Two surveillance cameras
Photo by Scott Webb on Unsplash

Revisiting 1984, seventy-five years later 

Eric Arthur Blair, better known by his pen name George Orwell, was already dying when he arrived on the island of Jura. His lungs had been worsening for several years and tuberculosis was beginning to take hold. Despite his weak condition, Orwell was determined to finish what would be his final novel. The result was Nineteen Eighty-Four, published 75 years ago in 1949—the name being an inversion of the year in which Orwell spent writing the book. Six months later, he was dead, laid to rest at a quaint Oxfordshire church.  

Nineteen Eighty-Four is, then, the last words, the final warning, of a dead man walking. It must have been extremely physically painful for Orwell to write, beset by fits of bloody coughing and isolated in a draughty cottage on Scotland’s wind-swept West coast. In an earlier essay titled “Why I Write”, he described the process of writing a novel as “a horrible, exhausting struggle, like a long bout of some painful illness.” The irony of these words would not have been lost on the author. 

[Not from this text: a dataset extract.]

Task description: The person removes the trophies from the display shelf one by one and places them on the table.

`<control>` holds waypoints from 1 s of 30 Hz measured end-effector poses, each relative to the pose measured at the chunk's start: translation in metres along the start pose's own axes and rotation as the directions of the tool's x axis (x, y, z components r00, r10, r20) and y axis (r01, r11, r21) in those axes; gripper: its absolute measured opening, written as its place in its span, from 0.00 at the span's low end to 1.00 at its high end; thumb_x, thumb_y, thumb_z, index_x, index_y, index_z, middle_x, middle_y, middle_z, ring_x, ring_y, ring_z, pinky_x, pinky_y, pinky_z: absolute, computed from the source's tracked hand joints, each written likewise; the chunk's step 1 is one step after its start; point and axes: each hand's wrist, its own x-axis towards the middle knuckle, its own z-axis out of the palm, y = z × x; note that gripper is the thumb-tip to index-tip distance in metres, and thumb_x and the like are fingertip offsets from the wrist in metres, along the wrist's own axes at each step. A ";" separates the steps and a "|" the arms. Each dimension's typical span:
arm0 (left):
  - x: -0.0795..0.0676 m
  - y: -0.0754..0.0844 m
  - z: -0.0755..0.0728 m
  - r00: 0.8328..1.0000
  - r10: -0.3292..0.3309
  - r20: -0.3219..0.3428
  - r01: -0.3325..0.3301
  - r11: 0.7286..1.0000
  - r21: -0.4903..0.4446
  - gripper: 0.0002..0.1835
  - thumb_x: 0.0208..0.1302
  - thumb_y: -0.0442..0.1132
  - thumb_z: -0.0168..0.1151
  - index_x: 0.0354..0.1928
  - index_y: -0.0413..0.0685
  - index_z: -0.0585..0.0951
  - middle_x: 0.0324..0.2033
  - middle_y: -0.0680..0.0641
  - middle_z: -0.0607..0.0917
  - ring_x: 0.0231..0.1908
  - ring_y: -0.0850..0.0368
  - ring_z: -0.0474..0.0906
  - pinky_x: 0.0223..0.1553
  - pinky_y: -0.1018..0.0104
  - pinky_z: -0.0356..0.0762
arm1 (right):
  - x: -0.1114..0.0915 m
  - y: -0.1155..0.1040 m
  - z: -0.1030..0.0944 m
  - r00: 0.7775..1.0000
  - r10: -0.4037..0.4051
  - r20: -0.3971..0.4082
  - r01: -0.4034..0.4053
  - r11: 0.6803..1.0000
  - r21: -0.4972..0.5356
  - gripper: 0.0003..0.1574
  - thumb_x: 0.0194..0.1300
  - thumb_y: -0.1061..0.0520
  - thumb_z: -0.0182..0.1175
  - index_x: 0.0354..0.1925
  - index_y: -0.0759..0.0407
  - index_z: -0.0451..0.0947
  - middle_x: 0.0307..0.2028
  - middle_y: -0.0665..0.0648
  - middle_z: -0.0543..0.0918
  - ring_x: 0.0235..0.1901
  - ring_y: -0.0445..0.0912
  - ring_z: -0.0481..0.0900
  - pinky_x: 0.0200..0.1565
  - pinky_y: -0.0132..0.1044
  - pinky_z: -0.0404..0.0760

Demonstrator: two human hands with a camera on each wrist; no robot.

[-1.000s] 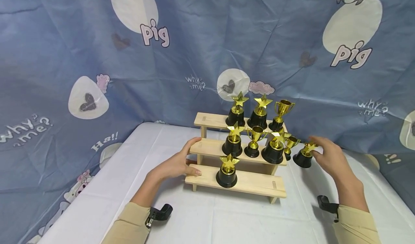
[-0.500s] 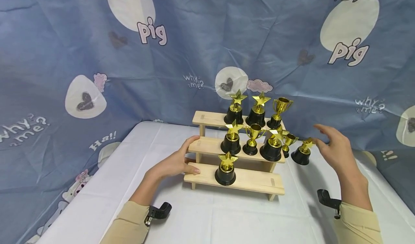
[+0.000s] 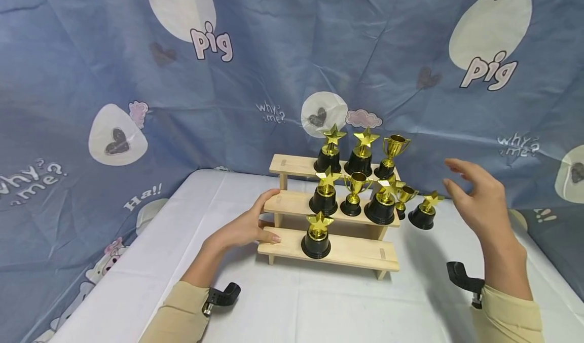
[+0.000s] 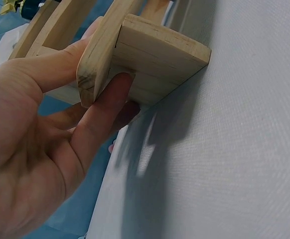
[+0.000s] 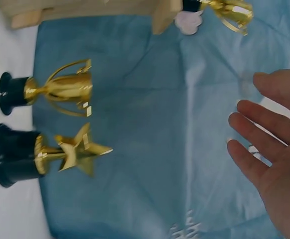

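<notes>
My left hand [image 3: 244,227] grips the left end of a three-tier wooden display stand [image 3: 360,254]. In the left wrist view the thumb lies on one side of a board [image 4: 102,52] and the fingers on the other. To the right, my right hand [image 3: 479,196] is raised in the air, fingers loosely bent and holding nothing. Nearest to it, a gold star trophy [image 3: 424,212] with a black base stands upright on the table, beside a small gold cup trophy [image 3: 403,201]. The right wrist view shows this star trophy [image 5: 77,152] and cup trophy [image 5: 68,89] apart from the fingers.
On the top tier stand two star trophies [image 3: 329,155] and a cup trophy [image 3: 393,153]. The middle tier bears star trophies [image 3: 325,196] around a cup trophy [image 3: 353,196]. One star trophy [image 3: 317,239] is on the bottom tier. A blue printed cloth [image 3: 228,120] hangs behind the white table [image 3: 255,302].
My right hand has moved up and to the right, away from the star trophy, which stays standing on the table. The left hand keeps its grip on the stand.
</notes>
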 end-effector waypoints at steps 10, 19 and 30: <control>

Regardless of these challenges, Nineteen Eighty-Four was an immediate commercial success, a tribute to Orwell’s talent as a writer and the importance of his message. The novel was to be a literary bulwark against the rise of totalitarianism and the erosion of personal freedoms—in post-war Europe, the unthinkable brutality of Hitler and Stalin’s dictatorships could never be repeated. 

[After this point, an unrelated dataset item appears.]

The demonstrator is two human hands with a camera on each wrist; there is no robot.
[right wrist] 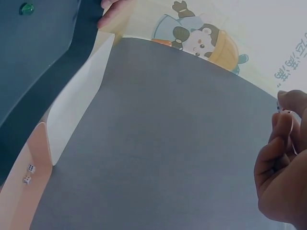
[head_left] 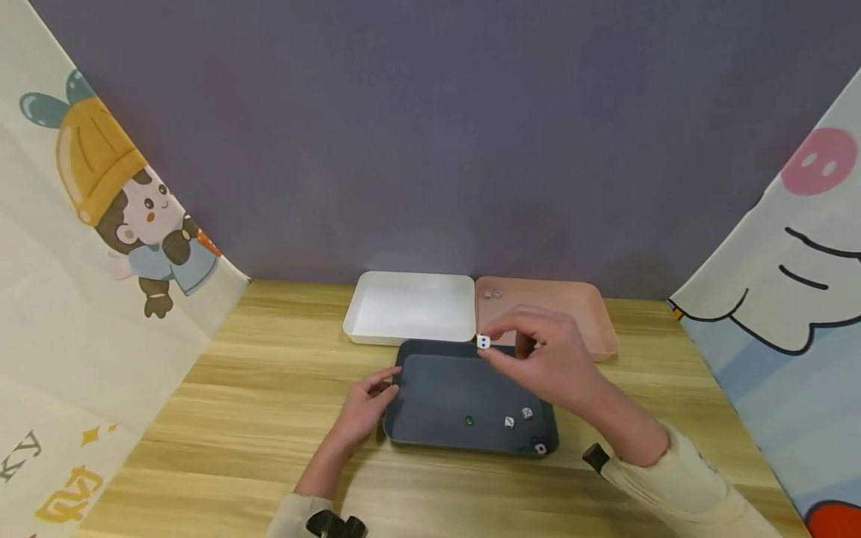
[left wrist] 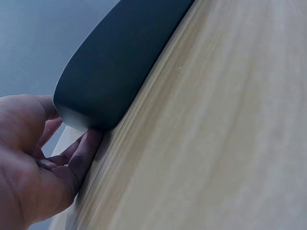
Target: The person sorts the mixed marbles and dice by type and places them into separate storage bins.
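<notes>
Head view: below the dice (head_left: 492,294) of pink tray (head_left: 565,300) in frame, white die (head_left: 483,341) is pinched by right hand (head_left: 550,359); gray tray (head_left: 437,392) is touched by relaxed left hand (head_left: 363,407).

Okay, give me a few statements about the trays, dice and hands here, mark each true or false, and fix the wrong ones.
1. The right hand pinches a white die. True.
2. Two dice lie in the pink tray. True.
3. The left hand touches the pink tray. False: the left hand touches the dark tray.
4. The white tray stands beside the pink tray. True.
5. The green piece lies in the white tray. False: the green piece lies in the dark tray.
</notes>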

So, from the very first pages, Orwell’s ailing everyman, Winston Smith, struggles for his freedom, and ultimately his right to exist, against the omnipresent Big Brother. Smith is eventually found guilty of “thoughtcrime” by the forces of the state and is finally released—albeit only momentarily—after a long period of torture in the shadowy “Ministry of Love”. The author’s characteristically plain style of writing brings a crushing reality to the novel and is part of what makes it so difficult to put down as the reader follows Smith’s futile struggle. 

Contemporaries took the novel to be a direct critique of Stalinism and the Soviet Union, and the book enjoyed strong sales in the USA as a result. Orwell was, however, also heavily influenced by his own experiences of the Second World War in Britain. At the outset of War, the British government had introduced powerful legislation that effectively gave the state control over all aspects of civilian life, including censorship and an expansion of the death penalty. The writer found himself working at the BBC—his role being to counteract Nazi propaganda aimed at undermining the British Empire—and he based the “Ministry of Truth” of the novel on this experience. 

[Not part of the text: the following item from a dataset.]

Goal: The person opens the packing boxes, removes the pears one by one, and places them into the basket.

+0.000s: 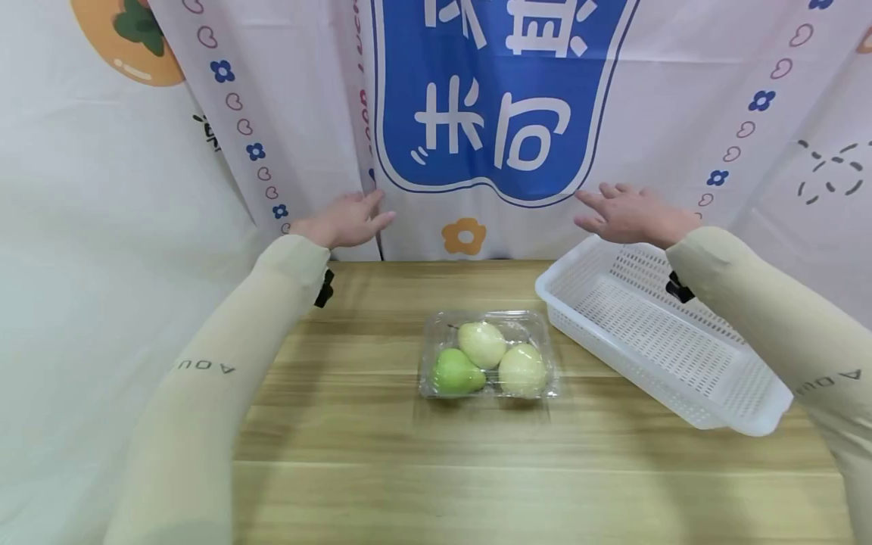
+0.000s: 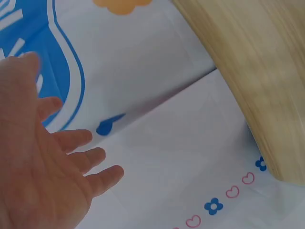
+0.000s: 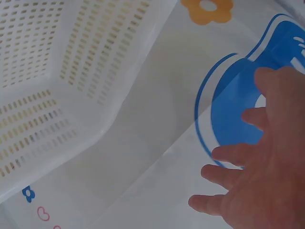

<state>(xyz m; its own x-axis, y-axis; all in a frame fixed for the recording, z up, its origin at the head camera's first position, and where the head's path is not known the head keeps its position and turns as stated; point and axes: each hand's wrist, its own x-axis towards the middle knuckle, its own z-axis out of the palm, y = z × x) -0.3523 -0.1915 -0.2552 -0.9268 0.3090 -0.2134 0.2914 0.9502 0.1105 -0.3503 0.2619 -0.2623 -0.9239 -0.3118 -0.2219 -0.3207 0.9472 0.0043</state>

Orwell’s time as a cog in the formidable machine of the state had a marked effect on the author. He recognised that Britain had teetered on the brink of its own dictatorship but had pulled back from the precipice—although not before seeing up close just how smothering the control of the modern technological bureaucracy could really be. The bleak dystopia of Airstrip One had been narrowly avoided in Britain while other nations were not so lucky. 

Three-quarters of a century later, the adjective Orwellian is bandied around freely across the political spectrum and anything deemed restrictive can be said to be “literally 1984.” But calling upon the horrors of Orwell’s dystopia is the heaviest of accusations. As state power and surveillance technology continues to advance worldwide, it remains important that the warnings of Nineteen Eighty-Four are heeded. As Winston writes in his diary: “Freedom is the Freedom to say that two plus two makes four.”